Alex Jones, the Austin-based provocateur embroiled in several lawsuits filed by parents of victims of the 2012 Sandy Hook Elementary School shooting, said in a deposition released Friday that his conspiracy thinking was a kind of mental disorder.
Jones, who repeatedly claimed on his internet and radio show InfoWars that the mass shooting in Newtown, Conn., was a hoax, told lawyers he “almost had like a form of psychosis back in the past where I basically thought everything was staged, even though I’m now learning a lot of times things aren’t staged.”
Jones blamed his mental state on “the trauma of the media and the corporations lying so much, then everything begins — you don’t trust anything anymore, kind of like a child whose parents lie to them over and over again, well, pretty soon they don’t know what reality is.”
The admission came toward the end of the three-hour deposition recorded in a downtown Austin law office March 14 in one of several lawsuits brought in Austin, Connecticut and Virginia against Jones by parents of children killed in the shooting. The suits contend that Jones’ repeated claims that the shootings were staged showed a reckless disregard for the truth and for the distress and real harm he was causing the parents, piling torment on their tragedies.
“So long before these lawsuits I said that in the past I thought everything was a conspiracy, and I would kind of get into that mass groupthink of the communities that were out there saying that,” Jones said. “And so now I see that it’s more in the middle. All right? So that’s where I stand.”
But under questioning by Houston lawyer Mark Bankston, Jones continued to display a fundamentally conspiratorial frame of mind.
The deposition offers a revealing look at Jones’ state of mind at a moment of maximum peril for an Austin original. Since summer, Jones has been stripped of major social media platforms for InfoWars because of the content of his posts, and has playing defense in multiple courtrooms.
He was a local cable-access cult figure who built a vast national audience on radio and online by declaring most every major national calamity since 9/11 as a “false flag” or inside job, all with a manic, riveting and often entertaining style. With the rise of President Trump, the once anti-establishment icon became a kind of underground auxiliary to Fox News, building support for Trump with his audience and creating news narratives that complement the president’s own taste for conspiracy thinking.
Throwing fuel on the fire, Jones on Monday questioned the circumstances surrounding the death of Jeremy Richman, one of the Sandy Hook parents who has sued him for defamation in Connecticut. Richman’s body was found that morning in the Newtown building where the neuroscientist had created a foundation, named for his daughter Avielle, to encourage brain research into the causes of violent behavior. The state’s chief medical examiner has confirmed his death was a suicide.

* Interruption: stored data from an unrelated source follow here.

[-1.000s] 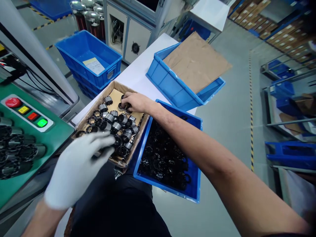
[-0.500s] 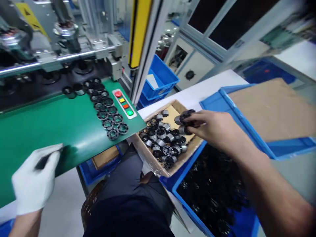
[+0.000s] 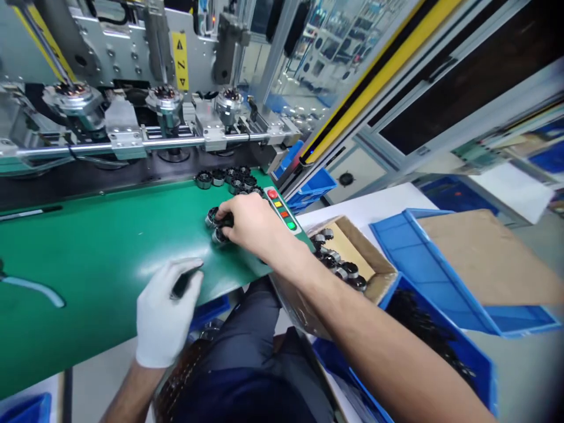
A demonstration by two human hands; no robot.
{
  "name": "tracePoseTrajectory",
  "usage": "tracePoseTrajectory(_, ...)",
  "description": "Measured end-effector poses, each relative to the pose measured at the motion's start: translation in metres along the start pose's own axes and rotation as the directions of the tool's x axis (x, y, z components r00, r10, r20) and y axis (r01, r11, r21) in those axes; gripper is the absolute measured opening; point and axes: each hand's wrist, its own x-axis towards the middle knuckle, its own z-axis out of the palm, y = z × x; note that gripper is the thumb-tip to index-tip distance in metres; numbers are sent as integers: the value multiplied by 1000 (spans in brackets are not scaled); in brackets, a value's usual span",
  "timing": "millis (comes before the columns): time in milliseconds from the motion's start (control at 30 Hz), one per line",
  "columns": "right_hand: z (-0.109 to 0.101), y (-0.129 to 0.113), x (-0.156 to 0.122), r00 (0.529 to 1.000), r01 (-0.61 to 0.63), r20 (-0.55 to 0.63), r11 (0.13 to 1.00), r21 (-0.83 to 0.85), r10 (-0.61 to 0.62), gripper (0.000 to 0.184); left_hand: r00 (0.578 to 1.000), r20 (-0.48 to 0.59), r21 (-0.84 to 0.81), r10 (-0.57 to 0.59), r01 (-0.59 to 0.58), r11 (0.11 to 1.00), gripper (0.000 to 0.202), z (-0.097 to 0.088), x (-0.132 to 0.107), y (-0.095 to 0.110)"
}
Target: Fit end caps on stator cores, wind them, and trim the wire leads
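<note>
My bare right hand (image 3: 251,224) rests on the green belt (image 3: 101,235), fingers closed round several round metal ring parts (image 3: 214,226). More of the same parts (image 3: 227,177) stand in a cluster farther back on the belt. My left hand (image 3: 165,311), in a white glove, lies at the belt's near edge with its fingers curled over a small dark object (image 3: 181,283) that I cannot name. To the right, an open cardboard box (image 3: 374,264) holds several more ring parts (image 3: 339,264).
A button strip (image 3: 282,210) with red, yellow and green buttons borders the belt's right side. Machine heads (image 3: 165,100) stand behind the belt. Blue bins (image 3: 440,276) sit to the right, one under brown cardboard (image 3: 493,258), another holding black parts (image 3: 432,335).
My right hand carried ring parts from the cardboard box leftward onto the green belt. My left hand moved right along the belt's edge. The view swung toward the machine.
</note>
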Motion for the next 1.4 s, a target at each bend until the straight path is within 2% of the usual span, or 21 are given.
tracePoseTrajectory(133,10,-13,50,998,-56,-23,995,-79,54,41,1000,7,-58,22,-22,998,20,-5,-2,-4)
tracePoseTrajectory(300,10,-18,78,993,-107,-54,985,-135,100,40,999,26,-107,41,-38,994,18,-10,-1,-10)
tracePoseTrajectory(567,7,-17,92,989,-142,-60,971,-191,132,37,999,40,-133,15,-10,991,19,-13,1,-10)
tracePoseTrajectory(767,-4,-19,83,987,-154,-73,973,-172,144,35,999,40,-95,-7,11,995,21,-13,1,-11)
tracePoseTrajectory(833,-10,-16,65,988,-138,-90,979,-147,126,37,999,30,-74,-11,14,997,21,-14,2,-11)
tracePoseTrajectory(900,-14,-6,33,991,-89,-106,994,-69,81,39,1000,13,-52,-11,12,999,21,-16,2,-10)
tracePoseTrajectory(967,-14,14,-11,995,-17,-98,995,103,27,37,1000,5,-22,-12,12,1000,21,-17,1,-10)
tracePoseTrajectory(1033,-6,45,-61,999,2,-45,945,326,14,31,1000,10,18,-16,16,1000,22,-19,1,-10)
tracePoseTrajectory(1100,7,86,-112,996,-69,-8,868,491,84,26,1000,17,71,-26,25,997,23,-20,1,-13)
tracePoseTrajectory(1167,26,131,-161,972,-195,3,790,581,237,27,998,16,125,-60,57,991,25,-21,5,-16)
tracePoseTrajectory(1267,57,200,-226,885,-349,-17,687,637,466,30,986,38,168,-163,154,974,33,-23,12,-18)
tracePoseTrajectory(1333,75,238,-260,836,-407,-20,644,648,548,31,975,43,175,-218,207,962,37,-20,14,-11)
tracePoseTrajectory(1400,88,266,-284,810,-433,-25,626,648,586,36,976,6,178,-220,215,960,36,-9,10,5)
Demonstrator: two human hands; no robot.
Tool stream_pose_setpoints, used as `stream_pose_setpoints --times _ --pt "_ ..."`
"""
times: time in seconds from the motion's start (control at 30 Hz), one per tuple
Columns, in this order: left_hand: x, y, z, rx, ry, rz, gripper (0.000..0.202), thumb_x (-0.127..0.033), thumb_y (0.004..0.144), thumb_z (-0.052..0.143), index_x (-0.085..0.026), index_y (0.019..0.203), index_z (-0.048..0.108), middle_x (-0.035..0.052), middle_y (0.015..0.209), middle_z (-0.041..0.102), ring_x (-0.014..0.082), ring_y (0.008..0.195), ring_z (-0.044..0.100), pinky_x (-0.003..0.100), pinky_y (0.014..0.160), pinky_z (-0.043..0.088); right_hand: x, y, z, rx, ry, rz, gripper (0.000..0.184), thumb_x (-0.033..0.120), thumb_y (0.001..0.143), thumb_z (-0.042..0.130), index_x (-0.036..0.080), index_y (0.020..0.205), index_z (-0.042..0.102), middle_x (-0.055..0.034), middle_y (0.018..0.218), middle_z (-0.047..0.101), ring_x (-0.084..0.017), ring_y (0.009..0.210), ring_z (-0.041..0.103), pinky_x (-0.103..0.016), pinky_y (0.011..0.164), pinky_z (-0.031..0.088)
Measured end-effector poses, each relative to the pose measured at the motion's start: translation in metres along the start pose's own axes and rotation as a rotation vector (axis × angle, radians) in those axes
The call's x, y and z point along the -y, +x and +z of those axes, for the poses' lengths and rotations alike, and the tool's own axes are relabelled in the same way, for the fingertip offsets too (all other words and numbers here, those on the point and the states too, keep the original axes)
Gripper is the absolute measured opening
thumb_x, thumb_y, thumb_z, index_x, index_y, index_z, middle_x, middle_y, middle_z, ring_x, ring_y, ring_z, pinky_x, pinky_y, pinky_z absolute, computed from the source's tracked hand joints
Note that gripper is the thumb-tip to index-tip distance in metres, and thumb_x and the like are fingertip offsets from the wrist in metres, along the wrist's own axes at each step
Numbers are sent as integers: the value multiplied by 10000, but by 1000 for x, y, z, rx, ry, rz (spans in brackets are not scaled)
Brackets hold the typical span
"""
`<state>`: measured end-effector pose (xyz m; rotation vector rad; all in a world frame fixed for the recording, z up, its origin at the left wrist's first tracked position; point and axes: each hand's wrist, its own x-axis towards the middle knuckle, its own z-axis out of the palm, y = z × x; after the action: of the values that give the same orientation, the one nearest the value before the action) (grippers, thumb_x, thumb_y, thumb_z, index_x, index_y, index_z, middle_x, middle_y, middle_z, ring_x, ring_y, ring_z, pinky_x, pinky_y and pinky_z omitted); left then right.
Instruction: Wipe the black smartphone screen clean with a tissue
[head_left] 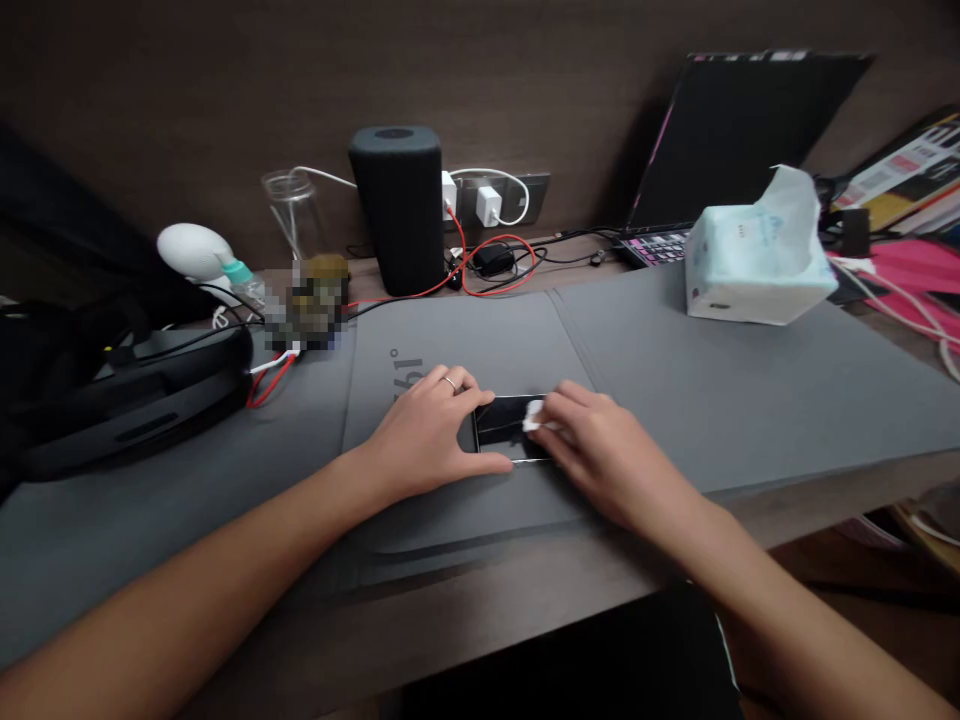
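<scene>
A smartphone (501, 422) with a dark, glossy screen lies flat on the grey mat (480, 330). My left hand (431, 425), with a ring on one finger, grips the phone's left end, thumb along the near edge and fingertips at the far edge. Bunched in the fingers of my right hand (592, 435) is a white tissue (533, 415), pressed against the screen. The right end of the phone is hidden under that hand.
Behind the mat stand a black speaker (397, 215), a glass jar (292, 215) and red and black cables (499, 265). A tissue pack (757, 260) sits at the right before an open laptop (742, 140). A black headset-like device (165, 390) lies at the left.
</scene>
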<state>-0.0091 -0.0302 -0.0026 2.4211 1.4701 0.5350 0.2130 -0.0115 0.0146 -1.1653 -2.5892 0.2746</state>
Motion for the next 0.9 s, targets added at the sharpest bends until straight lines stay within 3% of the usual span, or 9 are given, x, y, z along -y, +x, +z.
stream_pose_setpoints --times 0.1,0.17,0.3,0.43,0.5,0.67,0.73,0.8,0.9 --pt "0 0 0 0 3 10 449 -567 794 699 -214 1068 654 63 1080 597 263 1016 532 425 897 487 26 19 15 11 47 -66 143 187 947 475 172 860 587 -64 860 590 -176 727 531 -304 677 385" --pt "0 0 0 2 -5 9 431 -556 792 706 -219 1056 653 62 1076 595 261 1012 532 422 888 490 27 22 17 21 36 -93 148 177 948 473 173 859 591 -60 859 589 -175 737 528 -307 692 385" --pt "0 0 0 -9 -28 3 585 -612 765 713 -232 1201 625 60 1110 599 261 1023 540 436 915 485 -10 -1 0 -15 -7 -14 185 232 972 462 180 826 563 -55 833 573 -169 689 524 -297 653 379" --pt "1 0 1 -12 -25 -6 606 -622 757 712 -218 1201 635 65 1116 603 264 1032 539 435 931 481 -41 -23 -19 -47 -64 42 213 264 983 434 193 823 556 -49 807 561 -177 662 539 -301 623 376" --pt "1 0 2 -12 -25 -3 608 -628 757 710 -217 1199 635 66 1117 601 266 1039 540 433 937 476 -35 -20 -17 -57 -93 33 214 247 976 438 191 807 555 -50 797 557 -175 645 525 -303 612 368" --pt "2 1 1 -9 -18 13 513 -593 772 710 -229 1128 648 63 1097 600 265 1031 535 432 918 480 18 12 15 -40 -68 -44 145 177 938 492 169 826 584 -67 828 572 -186 705 519 -310 658 376" --pt "1 1 1 -5 -14 14 444 -566 782 710 -223 1060 659 59 1073 599 260 1010 534 431 905 486 29 19 22 -32 -34 -70 149 174 948 481 167 850 593 -69 858 579 -182 727 522 -313 689 383" --pt "1 1 1 -10 -21 12 470 -574 775 716 -223 1082 656 57 1077 599 259 1007 535 433 903 489 24 15 20 -29 -13 -70 160 189 962 470 173 856 588 -67 868 578 -179 734 520 -314 702 387" --pt "0 0 1 -23 -22 7 577 -607 758 722 -232 1187 634 57 1110 600 263 1022 543 433 912 489 -4 -6 4 -36 -22 -13 169 222 978 457 185 851 563 -61 854 566 -178 723 515 -309 685 388"
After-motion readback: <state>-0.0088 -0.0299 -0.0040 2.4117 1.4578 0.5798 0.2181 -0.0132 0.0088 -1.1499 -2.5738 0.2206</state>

“I mean, how do I get a fair trial with stuff like this?” Jones said on InfoWars. “I’ve never said this guy’s name. Never said his name, until now. And obviously first, it’s we don’t know, he’s got gunshot wounds or whatever. Now it’s, well, apparent suicide. I mean, is there going to be a police investigation? Are they going to look at the surveillance cameras? I mean, what happened to this guy? This whole Sandy Hook thing is, like, really getting even crazier.”
“We have no idea whether he was even murdered at this point,” Jones said Monday of Richman’s death. “Why would some anti-gun guy do this? This is really sad. My prayers go out to him and his family, and we wish for the truth of whatever really happened here to come out. We don’t know yet. And we’ll see the corporate media say outrageous lies, but it’s what they do.”
The deposition of Jones was ordered by state District Judge Scott Jenkins in the case of Scarlett Lewis, whose son was one of 20 first-graders, along with six educators, shot to death Dec. 14, 2012, by 20-year-old Adam Lanza, who also killed his mother and himself. Lewis is suing Jones for intentional infliction of emotional distress.
Under questioning by Bankston, Jones sought to deflect responsibility for years of claims that the shootings were a hoax staged to inflame public opinion and undermine gun rights, by blaming others whose outrageous and unsupported reports he relied on — “I was going off what other people were saying” — and suggesting that it was his right and responsibility as a “pundit” under the 1st Amendment to present alternative points of view that he had found on the internet.
“It’s painful that we have to question big public events,” Jones said. “I think that’s an essential part of the 1st Amendment in America.”
But, even as he said he has come to believe over the years that the Sandy Hook shootings were real, he continued in the deposition to voice conspiratorial suspicions that the whole truth about what happened remained hidden.
“I think we’ve agreed before that Sandy Hook was real. It was not staged. It was not phony. You were wrong about that,” Bankston said.